WORK INSTRUCTION | Find the string "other" in the entries and copy each line that has it.

(Extracted data entries)
──────────

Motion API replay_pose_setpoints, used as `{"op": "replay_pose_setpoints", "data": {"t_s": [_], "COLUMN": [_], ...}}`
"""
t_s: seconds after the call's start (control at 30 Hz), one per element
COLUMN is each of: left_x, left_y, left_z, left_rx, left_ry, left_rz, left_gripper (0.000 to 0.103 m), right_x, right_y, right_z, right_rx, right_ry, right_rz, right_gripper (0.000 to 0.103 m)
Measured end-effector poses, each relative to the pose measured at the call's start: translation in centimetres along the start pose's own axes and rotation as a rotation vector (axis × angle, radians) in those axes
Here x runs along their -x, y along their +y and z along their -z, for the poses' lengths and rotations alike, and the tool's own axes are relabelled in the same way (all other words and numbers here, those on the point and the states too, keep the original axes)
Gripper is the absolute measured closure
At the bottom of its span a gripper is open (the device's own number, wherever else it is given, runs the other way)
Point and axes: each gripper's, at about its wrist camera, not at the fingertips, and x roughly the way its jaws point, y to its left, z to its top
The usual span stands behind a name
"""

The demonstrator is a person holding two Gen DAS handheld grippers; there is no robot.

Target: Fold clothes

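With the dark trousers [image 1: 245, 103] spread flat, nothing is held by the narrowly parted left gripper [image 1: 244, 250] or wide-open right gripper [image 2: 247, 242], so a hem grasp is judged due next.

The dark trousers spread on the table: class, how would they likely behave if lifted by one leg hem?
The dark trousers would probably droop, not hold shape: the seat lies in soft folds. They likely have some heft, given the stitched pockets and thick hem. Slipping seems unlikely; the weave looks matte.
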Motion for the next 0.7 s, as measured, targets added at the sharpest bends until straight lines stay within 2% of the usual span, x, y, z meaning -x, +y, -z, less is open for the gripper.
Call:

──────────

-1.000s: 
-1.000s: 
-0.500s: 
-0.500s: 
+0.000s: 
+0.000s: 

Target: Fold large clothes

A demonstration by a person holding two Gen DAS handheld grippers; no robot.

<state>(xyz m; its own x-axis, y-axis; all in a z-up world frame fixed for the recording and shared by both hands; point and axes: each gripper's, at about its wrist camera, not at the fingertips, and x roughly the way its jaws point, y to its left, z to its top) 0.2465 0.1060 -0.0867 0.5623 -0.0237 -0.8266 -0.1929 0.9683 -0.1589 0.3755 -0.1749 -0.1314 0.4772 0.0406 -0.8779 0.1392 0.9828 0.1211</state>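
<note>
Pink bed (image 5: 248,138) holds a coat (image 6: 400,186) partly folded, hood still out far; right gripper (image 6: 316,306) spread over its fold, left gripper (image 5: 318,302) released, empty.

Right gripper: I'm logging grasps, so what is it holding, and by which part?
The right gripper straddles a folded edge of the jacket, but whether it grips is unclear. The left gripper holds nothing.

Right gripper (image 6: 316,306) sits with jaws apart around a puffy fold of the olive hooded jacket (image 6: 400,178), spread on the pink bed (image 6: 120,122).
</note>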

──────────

ANSWER FOR THE TASK |
Here x runs along their -x, y along their +y and z along their -z, for the poses' lengths and rotations alike, and the tool's own axes are relabelled in the same way (all other words and numbers here, those on the point and the states too, keep the original axes)
At the bottom of its span a gripper is open (the device's own number, wherever else it is given, runs the other way)

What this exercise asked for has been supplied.